SDMC cluster module uses the multi-feature vector of watch window to carry out cluster to data; Distance between traditional K-Means cluster can not ensure bunch is enough large; When some data point compares dispersion time, traditional K-Means cluster or point not high enough for a large amount of similarity is gathered in bunch by force, causes bunch very loose; A lot of tuftlet can be generated, and more similar between tuftlet; These two kinds of cluster results all do not have to reflect data real structure objective and accurately; SDMC (SimilarDensityMergeClustering) clustering method that the present invention proposes is similar to traditional K-Means method, but merging process between finally carrying out bunch, point in ensureing each bunch is enough similar, and similar tuftlet is suitably merged; SDMC clustering method specifically comprises the following steps: first get Article 1 multi-feature vector and be one bunch separately, and as bunch center; Then get follow-up multi-feature vector successively and calculate the distance at this multi-feature vector and current all bunches of centers; If this distance is not more than given threshold value, this multi-feature vector is put into it apart from minimum bunch, and adjust this bunch of center; If this distance is greater than given threshold value, this multi-feature vector is generated one bunch separately, and as bunch center; After according to said process all multi-feature vectors being processed, again travel through all multi-feature vectors, get a multi-feature vector successively, calculate the distance at this multi-feature vector and current all bunches of centers, then this multi-feature vector is put into nearest with it bunch; Current all bunch centers are adjusted after so processing all multi-feature vector; If a bunch center changes, then repeat aforementioned process till a bunch center no longer changes; When a bunch center no longer changes, calculate the distance between two between bunch center; If the distance between bunch heart is less than given threshold value, then merge these two bunches; Then this process is repeated until the distance between any two bunches of hearts is all greater than given threshold value; So far SDMC cluster process terminates.

Feature string generation module, for converting data to characteristic of correspondence character string according to cluster result.

Feature string generation module according to cluster result find belonging to each watch window character pair vector bunch, then this watch window is represented with the characteristic character of this bunch, thus N number of watch window sequence is converted to N number of characteristic character sequence, namely original temporal data are converted to the feature string that length is N; Larger character then represents more possible off-note, the feature that namely probability of occurrence is less; The feature of maximum probability is designated as " a ", and secondary large feature is designated as " b " by that analogy; Article one, original temporal data are converted into a feature string.

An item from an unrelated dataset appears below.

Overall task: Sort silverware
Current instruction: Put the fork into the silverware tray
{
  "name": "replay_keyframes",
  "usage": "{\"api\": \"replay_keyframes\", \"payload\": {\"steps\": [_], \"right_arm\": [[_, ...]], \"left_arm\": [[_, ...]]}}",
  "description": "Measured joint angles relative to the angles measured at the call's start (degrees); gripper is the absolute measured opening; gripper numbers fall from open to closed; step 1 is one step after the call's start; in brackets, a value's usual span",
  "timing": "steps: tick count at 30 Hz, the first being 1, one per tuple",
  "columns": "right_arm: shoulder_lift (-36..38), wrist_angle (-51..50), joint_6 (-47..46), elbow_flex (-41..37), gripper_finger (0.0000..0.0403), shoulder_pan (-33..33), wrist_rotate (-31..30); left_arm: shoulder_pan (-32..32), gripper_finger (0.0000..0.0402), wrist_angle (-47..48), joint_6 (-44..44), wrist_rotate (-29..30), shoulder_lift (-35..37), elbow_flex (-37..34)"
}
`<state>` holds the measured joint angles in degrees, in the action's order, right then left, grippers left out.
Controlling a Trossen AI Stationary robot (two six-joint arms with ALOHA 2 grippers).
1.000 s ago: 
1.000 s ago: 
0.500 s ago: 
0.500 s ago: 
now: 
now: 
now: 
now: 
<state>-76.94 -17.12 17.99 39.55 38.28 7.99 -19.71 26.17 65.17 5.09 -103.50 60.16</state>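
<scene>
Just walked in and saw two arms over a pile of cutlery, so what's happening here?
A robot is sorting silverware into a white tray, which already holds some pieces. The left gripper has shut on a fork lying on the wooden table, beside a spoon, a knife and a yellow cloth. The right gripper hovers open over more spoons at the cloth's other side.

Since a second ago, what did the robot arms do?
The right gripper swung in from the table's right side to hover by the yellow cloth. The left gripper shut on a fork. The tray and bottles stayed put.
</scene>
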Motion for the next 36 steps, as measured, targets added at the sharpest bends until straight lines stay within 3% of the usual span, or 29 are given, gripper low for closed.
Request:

Mutation procedural learning module is first given treats word under investigation size (be defaulted as 4, can think given); Then feature string is divided into word sequence; Then the probability of occurrence of each word is added up; The word being greater than given probability threshold value is exactly frequent word, otherwise with regard to the frequent word of right and wrong; Then in feature string, the frequent word of continuous print forms frequent mode, and the gap of adjacent frequent mode is just non-frequent mode; Change to non-frequent mode from frequent mode and be exactly ANOMALOUS VARIATIONS process from the process that non-frequent mode changes to frequent mode, the feature string corresponding to non-frequent mode is exactly the feature of this mutation process.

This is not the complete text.